The GSAT-6A satellite awaits being encapsulated into the payload fairing of the GSLV rocket. Photograph courtesy of ISRO.

The Indian Space Research Organisation (ISRO) confirmed on 1 April 2018 that it had lost contact with the GSAT-6A communications satellite that had just been launched on 29 March 2018.

The GSAT-6A communications satellite was to provide mobile satellite services (MSS) communications across the Indian subcontinent in both S-band and C-band, with the Indian armed forces set to be a major user of the system. It was built to operate for over ten years after reaching its orbital slot.

The loss of contact from GSAT-6A reportedly occurred on 31 March 2018 just after the second orbital raising operation to its geostationary slot by ISRO. GSAT-6A’s liquid apogee motor (LAM) had fired successfully for 53 minutes but ISRO engineers lost contact with the satellite four minutes later.
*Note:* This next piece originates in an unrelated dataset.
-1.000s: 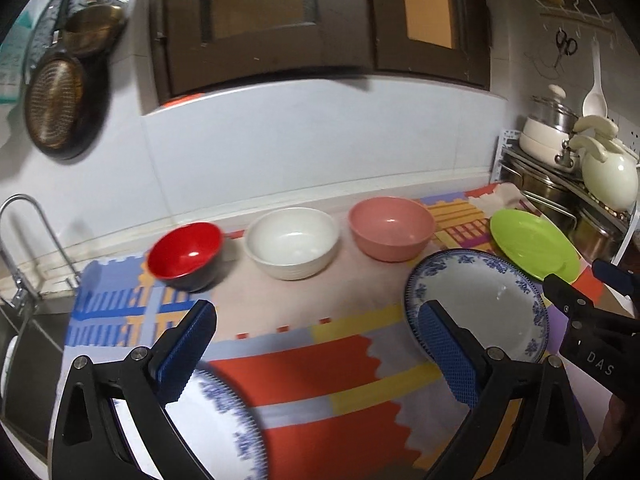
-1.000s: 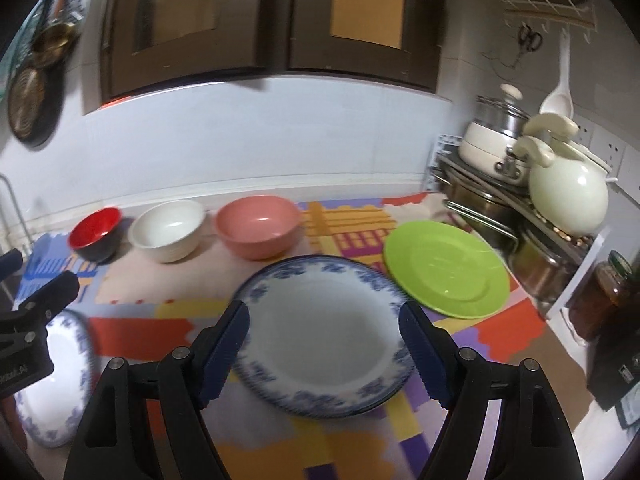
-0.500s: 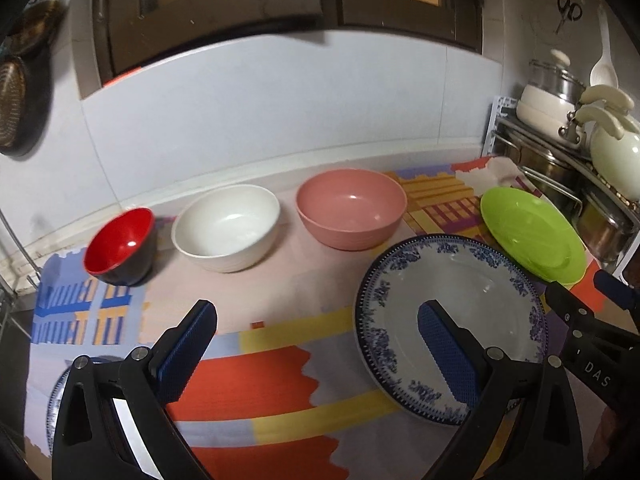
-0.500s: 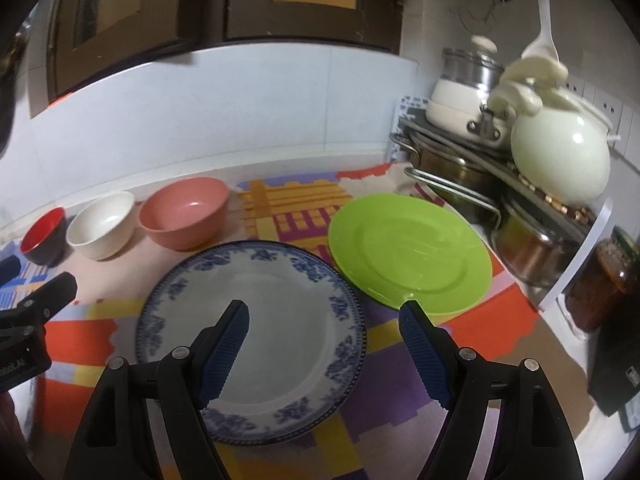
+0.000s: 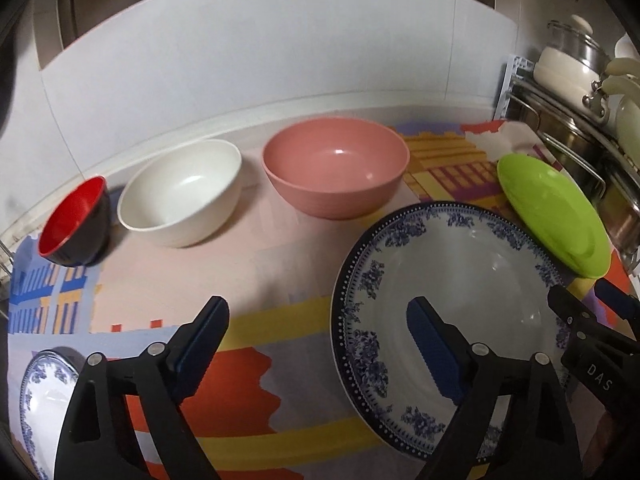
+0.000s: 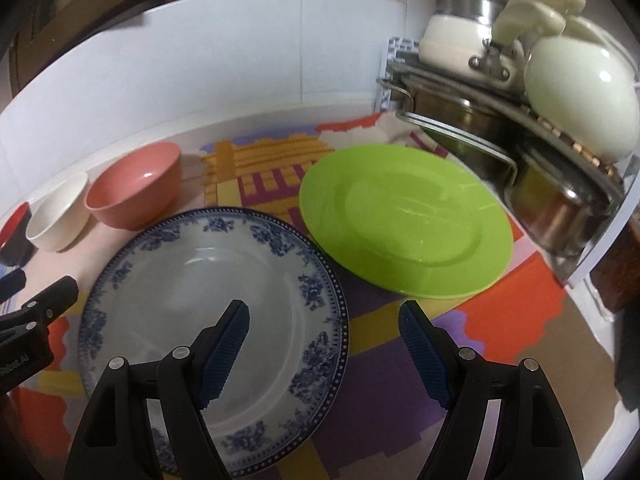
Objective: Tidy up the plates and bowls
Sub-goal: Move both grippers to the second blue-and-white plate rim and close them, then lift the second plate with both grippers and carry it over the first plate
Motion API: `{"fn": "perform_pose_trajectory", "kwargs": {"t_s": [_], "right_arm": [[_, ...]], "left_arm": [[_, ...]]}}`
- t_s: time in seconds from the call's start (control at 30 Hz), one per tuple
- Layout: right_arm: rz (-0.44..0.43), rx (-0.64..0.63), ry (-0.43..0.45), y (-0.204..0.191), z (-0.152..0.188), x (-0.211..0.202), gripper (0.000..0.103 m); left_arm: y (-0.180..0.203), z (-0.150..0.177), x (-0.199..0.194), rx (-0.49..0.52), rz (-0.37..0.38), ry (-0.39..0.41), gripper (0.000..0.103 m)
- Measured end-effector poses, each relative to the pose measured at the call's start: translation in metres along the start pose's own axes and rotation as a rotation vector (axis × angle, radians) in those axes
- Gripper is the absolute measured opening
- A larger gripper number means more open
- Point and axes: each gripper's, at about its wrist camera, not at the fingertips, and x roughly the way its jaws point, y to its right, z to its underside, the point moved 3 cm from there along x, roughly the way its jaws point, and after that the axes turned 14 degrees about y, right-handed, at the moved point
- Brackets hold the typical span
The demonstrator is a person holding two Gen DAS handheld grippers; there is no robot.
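A large blue-patterned plate (image 5: pixel 460 280) lies on the colourful mat; it also shows in the right wrist view (image 6: pixel 192 280). A green plate (image 6: pixel 404 220) lies to its right, also in the left wrist view (image 5: pixel 552 216). A pink bowl (image 5: pixel 336 168), a white bowl (image 5: pixel 180 192) and a red-and-black bowl (image 5: pixel 74 220) stand in a row at the back. A small blue-patterned plate (image 5: pixel 44 408) lies at front left. My left gripper (image 5: pixel 320 340) is open and empty, its right finger over the large plate. My right gripper (image 6: pixel 324 344) is open and empty above that plate's right rim.
A metal rack (image 6: pixel 520 136) with steel pots, a cream pot (image 6: pixel 580 92) and a lidded pot (image 6: pixel 460 32) stands at the right. A white tiled wall (image 5: pixel 260 60) runs behind the bowls. The patterned mat (image 5: pixel 248 380) covers the counter.
Both grippers have moved forward, down and to the right, closer to the large blue plate and the green plate. Both stay open. No dish has moved.
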Motion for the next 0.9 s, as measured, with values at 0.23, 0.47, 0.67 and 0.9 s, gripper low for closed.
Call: {"fn": "perform_pose_trajectory", "kwargs": {"t_s": [0.23, 0.47, 0.67, 0.9], "right_arm": [[-0.015, -0.002, -0.024, 0.002, 0.004, 0.014, 0.074], [-0.034, -0.002, -0.053, 0.004, 0.007, 0.025, 0.065], [-0.064, 0.004, -0.082, 0.003, 0.010, 0.030, 0.053], [-0.061, -0.028, -0.086, 0.000, 0.008, 0.032, 0.038]], "left_arm": [[0.004, 0.008, 0.015, -0.021, 0.029, -0.053, 0.083], [0.008, 0.011, 0.022, -0.030, 0.057, -0.085, 0.069], [0.011, 0.014, 0.027, -0.039, 0.085, -0.111, 0.053], [0.013, 0.017, 0.030, -0.046, 0.119, -0.132, 0.035]]}}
The launch and both orbit raising operations were believed to have been flawless, but speculation in the Indian press suggests that there was a power failure onboard GSAT-6A.

Late on 1 April 2018, ISRO issued a statement, but has not commented since at the time of this report. The ISRO statement read, “The second orbit raising operation of GSAT-6A satellite has been successfully carried out by LAM Engine firing for about 53 minutes on March 31, 2018 in the morning. After the successful long duration firings, when the satellite was on course to normal operating configuration for the third and the final firing, scheduled for April 1, 2018, communication from the satellite was lost. Efforts are underway to establish the link with the satellite.”

The ISRO Chairman, Dr. K. Sivan, has been working with ISRO officials and engineers to coordinate a recovery attempt of GSAT-6A, though at the time of this report’s publishing no word had been received as to whether these efforts have been successful.

If GSAT-6A is unrecoverable then it will be the first mission failure under the chairmanship of Dr. Sivan, and the second ISRO mishap in six months since the loss of the IRNSS-1H navigation satellite that was launched on ISRO’s Polar Satellite Launch Vehicle (PSLV)-C39.